**What you are asked to do**
Write out each record below, word for word.

START Source data

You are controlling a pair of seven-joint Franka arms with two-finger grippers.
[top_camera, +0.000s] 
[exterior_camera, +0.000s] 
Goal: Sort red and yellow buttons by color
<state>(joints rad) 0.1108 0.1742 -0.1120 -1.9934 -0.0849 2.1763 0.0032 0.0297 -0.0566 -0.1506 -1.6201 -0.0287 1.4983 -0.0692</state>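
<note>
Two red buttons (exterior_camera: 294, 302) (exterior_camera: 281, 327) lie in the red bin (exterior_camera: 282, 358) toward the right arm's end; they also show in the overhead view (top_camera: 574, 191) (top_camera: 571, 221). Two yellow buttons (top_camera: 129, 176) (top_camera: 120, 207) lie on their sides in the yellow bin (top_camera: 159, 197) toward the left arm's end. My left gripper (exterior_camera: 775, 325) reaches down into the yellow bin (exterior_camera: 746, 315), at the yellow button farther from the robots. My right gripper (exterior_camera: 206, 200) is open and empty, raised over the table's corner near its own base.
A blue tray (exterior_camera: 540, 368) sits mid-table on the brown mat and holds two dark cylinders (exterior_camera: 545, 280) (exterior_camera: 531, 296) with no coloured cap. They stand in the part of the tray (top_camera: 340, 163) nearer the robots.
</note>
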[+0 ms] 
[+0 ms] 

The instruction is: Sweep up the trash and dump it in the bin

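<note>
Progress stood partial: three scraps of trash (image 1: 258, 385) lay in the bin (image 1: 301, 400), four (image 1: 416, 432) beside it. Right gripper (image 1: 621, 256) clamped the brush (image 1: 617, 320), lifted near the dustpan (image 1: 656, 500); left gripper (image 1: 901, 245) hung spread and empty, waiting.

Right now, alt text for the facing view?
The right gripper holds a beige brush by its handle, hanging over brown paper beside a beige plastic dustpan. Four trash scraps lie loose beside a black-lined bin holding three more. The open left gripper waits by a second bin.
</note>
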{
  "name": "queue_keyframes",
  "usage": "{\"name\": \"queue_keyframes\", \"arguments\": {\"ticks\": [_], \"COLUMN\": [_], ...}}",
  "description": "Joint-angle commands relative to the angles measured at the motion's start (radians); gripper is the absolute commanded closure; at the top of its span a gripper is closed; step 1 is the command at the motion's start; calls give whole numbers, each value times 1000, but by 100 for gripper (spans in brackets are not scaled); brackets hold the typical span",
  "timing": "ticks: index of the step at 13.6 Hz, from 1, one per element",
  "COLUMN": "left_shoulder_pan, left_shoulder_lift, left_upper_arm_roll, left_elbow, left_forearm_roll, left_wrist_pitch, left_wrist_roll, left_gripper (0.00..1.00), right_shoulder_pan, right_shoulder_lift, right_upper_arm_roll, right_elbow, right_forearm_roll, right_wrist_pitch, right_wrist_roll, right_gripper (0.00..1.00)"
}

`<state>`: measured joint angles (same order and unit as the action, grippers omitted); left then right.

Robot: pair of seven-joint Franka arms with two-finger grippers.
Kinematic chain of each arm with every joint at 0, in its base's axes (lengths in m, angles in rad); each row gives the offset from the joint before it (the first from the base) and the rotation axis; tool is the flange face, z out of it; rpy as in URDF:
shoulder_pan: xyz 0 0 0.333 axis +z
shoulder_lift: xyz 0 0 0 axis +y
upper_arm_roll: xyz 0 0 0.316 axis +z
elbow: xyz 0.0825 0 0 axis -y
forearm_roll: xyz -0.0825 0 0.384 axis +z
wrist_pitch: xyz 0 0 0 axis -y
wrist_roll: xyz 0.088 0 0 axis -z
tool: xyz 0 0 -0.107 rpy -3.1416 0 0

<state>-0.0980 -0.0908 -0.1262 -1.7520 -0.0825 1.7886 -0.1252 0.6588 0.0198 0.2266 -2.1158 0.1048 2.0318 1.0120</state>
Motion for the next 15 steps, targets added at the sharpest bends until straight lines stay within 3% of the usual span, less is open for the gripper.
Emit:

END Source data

**Task solution**
You are controlling a pair of seven-joint Franka arms with two-finger grippers.
[top_camera, +0.000s] 
[exterior_camera, +0.000s] 
Goal: Sort red and yellow buttons by color
<state>(joints rad) 0.1108 0.1742 -0.1120 -1.9934 -0.0849 2.1763 0.0032 0.0297 -0.0566 -0.1506 -1.6201 -0.0287 1.4983 -0.0692</state>
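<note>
Two red buttons (exterior_camera: 294, 302) (exterior_camera: 281, 327) lie in the red bin (exterior_camera: 282, 358) toward the right arm's end; they also show in the overhead view (top_camera: 574, 191) (top_camera: 571, 221). Two yellow buttons (top_camera: 129, 176) (top_camera: 120, 207) lie on their sides in the yellow bin (top_camera: 159, 197) toward the left arm's end. My left gripper (exterior_camera: 775, 325) reaches down into the yellow bin (exterior_camera: 746, 315), at the yellow button farther from the robots. My right gripper (exterior_camera: 206, 200) is open and empty, raised over the table's corner near its own base.
A blue tray (exterior_camera: 540, 368) sits mid-table on the brown mat and holds two dark cylinders (exterior_camera: 545, 280) (exterior_camera: 531, 296) with no coloured cap. They stand in the part of the tray (top_camera: 340, 163) nearer the robots.
</note>
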[+0 ms] 
[+0 ms] 

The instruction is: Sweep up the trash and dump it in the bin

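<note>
Progress stood partial: three scraps of trash (image 1: 258, 385) lay in the bin (image 1: 301, 400), four (image 1: 416, 432) beside it. Right gripper (image 1: 621, 256) clamped the brush (image 1: 617, 320), lifted near the dustpan (image 1: 656, 500); left gripper (image 1: 901, 245) hung spread and empty, waiting.

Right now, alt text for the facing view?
The right gripper holds a beige brush by its handle, hanging over brown paper beside a beige plastic dustpan. Four trash scraps lie loose beside a black-lined bin holding three more. The open left gripper waits by a second bin.
</note>
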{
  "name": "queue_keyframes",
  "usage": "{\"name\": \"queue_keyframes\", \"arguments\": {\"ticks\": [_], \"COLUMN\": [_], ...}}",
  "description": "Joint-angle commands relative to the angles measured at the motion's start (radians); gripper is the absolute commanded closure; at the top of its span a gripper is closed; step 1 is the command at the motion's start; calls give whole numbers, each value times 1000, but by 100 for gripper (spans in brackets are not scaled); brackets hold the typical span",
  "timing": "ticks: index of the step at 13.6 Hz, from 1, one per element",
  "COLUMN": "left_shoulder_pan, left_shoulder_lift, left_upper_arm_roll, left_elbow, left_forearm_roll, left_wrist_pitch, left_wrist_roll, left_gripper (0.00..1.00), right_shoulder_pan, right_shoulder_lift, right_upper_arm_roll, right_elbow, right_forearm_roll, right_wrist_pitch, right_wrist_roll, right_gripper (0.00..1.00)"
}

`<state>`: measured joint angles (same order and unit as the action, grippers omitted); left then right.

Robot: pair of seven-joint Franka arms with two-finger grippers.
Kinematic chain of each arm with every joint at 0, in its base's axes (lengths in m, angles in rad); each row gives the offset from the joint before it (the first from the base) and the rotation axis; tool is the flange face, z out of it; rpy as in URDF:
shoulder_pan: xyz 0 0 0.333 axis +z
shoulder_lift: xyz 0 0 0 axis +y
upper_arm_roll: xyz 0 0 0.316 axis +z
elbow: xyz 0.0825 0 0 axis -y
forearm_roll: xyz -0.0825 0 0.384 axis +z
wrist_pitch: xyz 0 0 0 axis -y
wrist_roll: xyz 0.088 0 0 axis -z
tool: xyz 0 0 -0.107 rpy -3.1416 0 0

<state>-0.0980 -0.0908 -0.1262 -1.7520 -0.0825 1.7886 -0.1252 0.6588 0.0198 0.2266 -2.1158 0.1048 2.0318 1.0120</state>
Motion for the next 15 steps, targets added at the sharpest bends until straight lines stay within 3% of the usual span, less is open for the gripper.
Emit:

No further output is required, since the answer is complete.